Malik sepertinya masih menikmati lagu yang ia dengar dari headphone-nya, tapi kali ini dengan mata terpejam. Karina tidak bisa memastikan apakah Malik tertidur atau tidak. Sedangkan Arshad, ia terlihat memejamkan matanya juga. Namun Karina tahu, bahwa Arshad sama sekali tidak tidur.
“Oh, syukurlah kalian punya teman baik. Yah, setidaknya ada orang yang bisa kalian percaya untuk menemani kalian selama berada disini. Tadinya kupikir, mereka berdua bukan teman kalian. Karena aku tidak melihat kalian saling bicara satu sama lain,” ucap Rio, sekilas ia melihat Arshad dan Malik yang tertidur.
“Tadinya kami sempat mengobrol sebelum mereka berdua kelelahan sampai bisa tertidur seperti itu,” ucap Karina, mengambil dua botol air mineral dari dalam tasnya. Satu ia berikan pada Rio, namun Rio menolaknya dengan halus karena ia sendiri sudah memiliki minuman. Karina pun kembali menyimpan botol air mineral ke dalam tasnya.
“Jadi, apa rencanamu selanjutnya? Aku yakin kamu datang kesini tidak hanya untuk berlibur, tetapi juga untuk suatu tujuan, bukan?”
Karina mengangguk pasti. “Ya, kamu benar. Dan aku berharap semoga tujuanku bisa tercapai.”

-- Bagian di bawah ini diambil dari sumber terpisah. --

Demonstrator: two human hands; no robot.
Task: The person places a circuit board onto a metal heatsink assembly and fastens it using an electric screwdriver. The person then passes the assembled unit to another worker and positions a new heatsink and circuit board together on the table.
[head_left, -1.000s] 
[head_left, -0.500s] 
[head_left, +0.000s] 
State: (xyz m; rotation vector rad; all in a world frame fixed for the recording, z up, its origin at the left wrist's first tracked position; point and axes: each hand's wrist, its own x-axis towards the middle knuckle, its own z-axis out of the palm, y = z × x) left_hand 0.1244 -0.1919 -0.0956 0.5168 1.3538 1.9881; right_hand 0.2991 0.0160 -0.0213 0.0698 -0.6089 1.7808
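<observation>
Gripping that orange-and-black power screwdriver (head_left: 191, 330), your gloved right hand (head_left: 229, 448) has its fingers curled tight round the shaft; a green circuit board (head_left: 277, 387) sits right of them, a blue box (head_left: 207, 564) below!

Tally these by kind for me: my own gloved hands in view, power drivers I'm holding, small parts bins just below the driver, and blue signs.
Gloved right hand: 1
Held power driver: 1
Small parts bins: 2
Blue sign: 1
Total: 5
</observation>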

“Aku do’akan semoga kamu bisa mencapai tujuanmu,” ucap Rio seraya diiringi senyum tulus.
* * *
Kini mereka berlima telah turun dari kereta api. Matahari di Mumbai sudah mulai menghilang dari pandangan. Menandakan adzan Maghrib akan segera berkumandang. Suasana distasiun masih saja tetap sangat ramai.
Sebelum berpisah, Karina memperkenalkan Rio dengan ketiga temannya. Malik dan Maya mengucapkan terima kasih pada Rio karena mereka baru tahu kalau Rio telah menemani Karina selama perjalanan. Sementara Arshad tidak berkomentar apapun. Ia hanya mencoba untuk tersenyum. Namun, ada yang sedikit berbeda dengan sikap Arshad. Tidak ada yang tahu penyebabnya.
“Nice to meet you guys,” ucap Rio pada ketiganya.
“Me too,” balas Malik. Namun Arshad hanya membalasnya dengan anggukan dan tersenyum sekenanya. Sedangkan Maya juga ikut tersenyum penuh.
“Karina, sepertinya kamu juga harus lebih peka dengan seseorang yang sekarang sedang dekat denganmu,” ucap Rio sambil tersenyum jahil.
Karina hanya mengernyitkan dahi.
“Mungkin kamu tidak mengerti maksudku, tetapi aku yakin cepat atau lambat kamu pasti akan mengerti maksudku.”
Karina masih terdiam, ia sama sekali tidak memahami maksud ucapan Rio.
Lalu Rio menghampiri Arshad yang masih diam menatapnya.
"Can I say something? Aaj, woh sirf ek ajnabee hoon. Lekin kal, kaun jaanata hai ki sabkuchh badal jayega. (Hari ini, dia hanyalah orang asing. Tetapi hari esok, siapa yang tahu semuanya akan berubah)." Ucap Rio setengah berbisik pada Arshad. Lalu ia pun tersenyum seraya menepuk pelan pundak Arshad. Tidak ada yang tahu apa maksud dari senyumannya itu. Namun satu hal yang pasti, Arshad sungguh tidak merasa nyaman dengan sesuatu yang baru dikatakan oleh Rio padanya.
“Okay, see you all. Khuda hafiz*,” ucap Rio memberi salam perpisahan.
“Khuda hafiz,” ucap Malik dan Arshad hampir bersamaan.